Exercise aim
In the material below, find every line containing "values" and copy that line.

Dataset section
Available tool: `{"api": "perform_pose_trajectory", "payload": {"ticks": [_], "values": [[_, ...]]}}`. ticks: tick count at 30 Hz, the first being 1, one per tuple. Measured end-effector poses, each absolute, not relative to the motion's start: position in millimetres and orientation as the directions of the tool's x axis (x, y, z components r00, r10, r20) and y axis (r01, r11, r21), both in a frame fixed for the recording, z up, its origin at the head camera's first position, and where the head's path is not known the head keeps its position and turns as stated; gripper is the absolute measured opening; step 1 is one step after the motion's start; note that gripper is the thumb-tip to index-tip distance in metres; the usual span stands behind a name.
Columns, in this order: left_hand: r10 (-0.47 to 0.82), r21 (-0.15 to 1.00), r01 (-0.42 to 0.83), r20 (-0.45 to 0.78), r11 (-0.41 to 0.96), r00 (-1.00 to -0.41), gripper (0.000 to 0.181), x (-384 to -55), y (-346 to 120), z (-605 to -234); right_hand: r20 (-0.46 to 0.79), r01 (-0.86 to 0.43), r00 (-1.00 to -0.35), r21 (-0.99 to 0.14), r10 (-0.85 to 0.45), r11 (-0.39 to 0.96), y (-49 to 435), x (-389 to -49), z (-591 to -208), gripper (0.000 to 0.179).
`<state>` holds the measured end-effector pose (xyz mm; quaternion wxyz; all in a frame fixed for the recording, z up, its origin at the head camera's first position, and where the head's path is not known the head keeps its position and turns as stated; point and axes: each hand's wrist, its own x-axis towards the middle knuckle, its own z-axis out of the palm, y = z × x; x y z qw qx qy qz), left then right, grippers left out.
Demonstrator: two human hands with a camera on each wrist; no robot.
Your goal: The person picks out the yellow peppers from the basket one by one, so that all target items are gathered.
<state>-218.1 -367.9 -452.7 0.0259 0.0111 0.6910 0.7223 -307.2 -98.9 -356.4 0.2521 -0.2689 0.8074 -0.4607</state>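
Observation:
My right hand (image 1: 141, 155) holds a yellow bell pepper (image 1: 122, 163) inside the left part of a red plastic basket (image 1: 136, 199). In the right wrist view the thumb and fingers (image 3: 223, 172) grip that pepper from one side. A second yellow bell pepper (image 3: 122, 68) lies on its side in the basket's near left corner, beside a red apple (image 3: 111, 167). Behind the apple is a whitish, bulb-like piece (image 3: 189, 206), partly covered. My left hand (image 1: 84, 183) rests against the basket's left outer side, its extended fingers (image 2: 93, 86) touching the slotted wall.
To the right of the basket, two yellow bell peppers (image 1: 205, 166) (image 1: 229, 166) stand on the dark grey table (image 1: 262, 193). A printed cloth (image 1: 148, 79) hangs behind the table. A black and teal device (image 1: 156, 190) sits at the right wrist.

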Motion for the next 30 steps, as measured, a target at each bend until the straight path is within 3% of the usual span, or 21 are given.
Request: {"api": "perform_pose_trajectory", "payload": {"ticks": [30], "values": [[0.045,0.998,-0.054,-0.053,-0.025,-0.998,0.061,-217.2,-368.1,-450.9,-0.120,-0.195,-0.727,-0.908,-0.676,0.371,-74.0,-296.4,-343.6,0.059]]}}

Reply to the exercise
Available tool: `{"api": "perform_pose_trajectory", "payload": {"ticks": [_], "values": [[_, ...]]}}`. ticks: tick count at 30 Hz, the first being 1, one per tuple. Measured end-effector poses, each absolute, not relative to the motion's start: position in millimetres and orientation as the directions of the tool's x axis (x, y, z components r00, r10, r20) and y axis (r01, r11, r21), both in a frame fixed for the recording, z up, its origin at the head camera's first position, and where the head's path is not known the head keeps its position and turns as stated; gripper is the absolute measured opening; step 1 is one step after the motion's start; note that gripper is the thumb-tip to index-tip distance in metres; the usual span stands behind a name.
Request: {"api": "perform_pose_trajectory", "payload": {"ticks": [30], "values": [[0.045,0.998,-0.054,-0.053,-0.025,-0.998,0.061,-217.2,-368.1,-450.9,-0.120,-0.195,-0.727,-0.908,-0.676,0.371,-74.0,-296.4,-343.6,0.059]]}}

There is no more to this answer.